The search for redemption
Greeks, too, are clamouring for national redemption and in the same way as France under Napoleon and Germany under Adolf were destined to crash and burn, so Greece is heading that way too. The anti-German rhetoric – it’s always somebody else’s fault – has gone beyond the funny and demand for post WWII reparations are fatuous demagoguery. I was highly entertained yesterday when I saw a note suggesting that some German wits are calling for Greece to be counter-sued for defrauding their way into the EU and the eurozone with faked up, fantasy statistics.

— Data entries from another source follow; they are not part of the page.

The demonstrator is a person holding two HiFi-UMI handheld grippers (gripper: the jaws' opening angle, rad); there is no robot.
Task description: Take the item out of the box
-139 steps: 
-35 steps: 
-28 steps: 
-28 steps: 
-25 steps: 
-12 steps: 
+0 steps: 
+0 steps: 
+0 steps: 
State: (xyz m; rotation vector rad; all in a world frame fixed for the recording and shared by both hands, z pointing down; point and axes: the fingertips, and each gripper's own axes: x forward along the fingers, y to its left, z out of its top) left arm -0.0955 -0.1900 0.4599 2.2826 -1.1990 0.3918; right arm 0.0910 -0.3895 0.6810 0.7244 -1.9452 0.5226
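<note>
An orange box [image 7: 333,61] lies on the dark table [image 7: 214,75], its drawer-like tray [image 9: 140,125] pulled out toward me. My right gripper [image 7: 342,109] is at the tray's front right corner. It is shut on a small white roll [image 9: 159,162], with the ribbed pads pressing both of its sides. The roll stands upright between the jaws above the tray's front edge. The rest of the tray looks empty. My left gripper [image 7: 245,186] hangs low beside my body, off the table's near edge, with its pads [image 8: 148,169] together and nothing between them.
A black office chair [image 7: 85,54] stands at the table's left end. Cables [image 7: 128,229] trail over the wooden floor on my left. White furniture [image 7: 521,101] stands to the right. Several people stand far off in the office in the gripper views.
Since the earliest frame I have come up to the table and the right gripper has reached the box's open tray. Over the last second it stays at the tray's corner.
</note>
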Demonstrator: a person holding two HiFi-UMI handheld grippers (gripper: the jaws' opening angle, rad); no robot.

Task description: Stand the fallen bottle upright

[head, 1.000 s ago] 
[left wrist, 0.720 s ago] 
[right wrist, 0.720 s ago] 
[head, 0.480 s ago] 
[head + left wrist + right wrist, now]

Today, supposedly, Prime Minister Tsipras and the creditor nations will strike an agreement of sorts. This can only postpone the crash and burn. Sure, much of the blame can be laid at the doors of the European partners who were prepared to believe anything they wanted to believe in order to further their pan-European dreams.
That the Greeks should have taken what was on offer with open arms is not unreasonable. What was unreasonable, however, was the rampant corruption in which everybody enthusiastically took part with impunity. I have already reported on friends in Athens who were accused of being total idiots for paying tax and now, when all is said and done, they have to humbly admit that they were, in the end, the fools. Greece’s tax-paying morale has not changed and will, in all probability, not change within a time-frame commensurate to the size of the fiscal black hole.
What is it amongst the European Panglossians that prevents them admitting defeat and from walking away? I’ll be interested to see what they come up with this time.
Further afield in the world of CDS indices, I received last night the closing comment from one trader which read: “You’d have expected the market to die when it was at the wides in 2009. To some extent it was needed then and had opportunities. Days like today show that actually it is slowly dying now at the tights, not only because of decreasing liquidity, lack of opportunities and concentration of positions but because as rules change and there is no need for it anymore or more accurately not in this current form and shape…. We shall see…. In the meantime we were wider today, stuff barely traded. Curves steeper. Roll tomorrow. After the Grexit, the Grexident joke…”
Alas, it is that time of the week again and all that remains is for me to wish you and yours a happy and peaceful week-end. Tomorrow marks the end of the Six Nations and the final match will be a Twickenham at 5 o’clock between England and France. No prizes for guessing where I’ll be tomorrow at 5 o’clock. Remember Waterloo, chaps. Where you are and how you choose to spend your weekend is entirely up to you.